A Back-to-Basics and Stay in the Moment Year

Happy New Year, gentle readers. I hope that your end of year commemorations were peaceful and happy, or at the very least the local people in blue were not last minute additions to the guest list.

Mine passed peacefully, but not without a few bittersweet notes. My niece and nephew are adults now. Very odd to see them as such, especially my nephew with his shaved head. My sister and brother, now firmly entrenched in their 60’s, have finally figured out that 1. what happened in 1955 should stay in 1955 and 2. we no longer have the luxury of time to quibble about that, or which dead relative said what, or the color of the sky. The darker note was my sister in law’s diagnosis of dementia. The last round of neuropsych testing indicated that she’s holding steady with no deterioration since the last consult with the psychiatrist. For every remembered name, for every recalled detail, for the results of this doctor’s visit, we give thanks. We know what the future is likely to hold, but we will deal with it when it gets here.

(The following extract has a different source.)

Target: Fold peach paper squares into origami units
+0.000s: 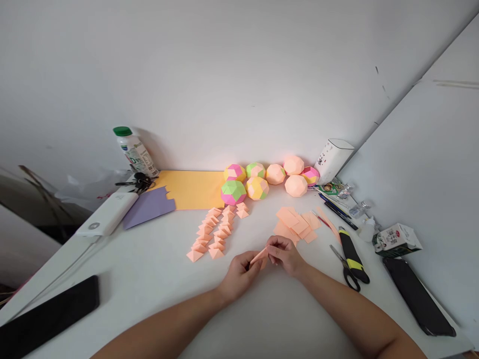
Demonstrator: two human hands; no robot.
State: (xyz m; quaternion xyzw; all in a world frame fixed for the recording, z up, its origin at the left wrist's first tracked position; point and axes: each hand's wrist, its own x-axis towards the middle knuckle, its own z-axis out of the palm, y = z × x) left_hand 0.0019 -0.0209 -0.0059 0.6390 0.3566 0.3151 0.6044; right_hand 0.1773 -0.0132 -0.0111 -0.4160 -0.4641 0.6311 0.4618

The last chapter of 2015 completed, we step into 2016 with a focus on the truly important things. I don’t make New Year’s resolutions. Intentions, yes. Resolutions sounds too harsh and unforgiving. If the intention comes to fruition, great; if not, oh well. My intentions are pretty simple:

  • to remain civil and kind in the face of the unrelenting wave of bat crap craziness that intensify as November’s presidential election draws closer. To remain civil and kind, period. I shudder at comments on social media and the lack of anything resembling manners in the real world. I’m not advocating the strictures of “Downton Abbey,” but can we say “please,” “thank you,” and “excuse me” at the very least with a response of “how interesting” when someone 180 degrees from you on the political spectrum tries to pick a fight?
  • revitalize meditation and yoga practices to help keep my brain focused and not let the ADHD gremlins hijack my thoughts.
  • to plant a vegetable garden this spring.
  • read more real books. I just read Anita Diamant’s The Red Tent and wondered where I’d been since it saw the light of day.
  • and the ubiquitous lose weight.

The last is a radical journey to what works. I’m combining two things that have worked in the past: paying attention to body cues and following an exchange plan that I used in high school. It’s worth a shot.

May you have a year of many moments worthy of your precious attention, and may you have a year of peace.

And for the sake of any deities you believe in, or for the sake of humanity, get out and vote in November.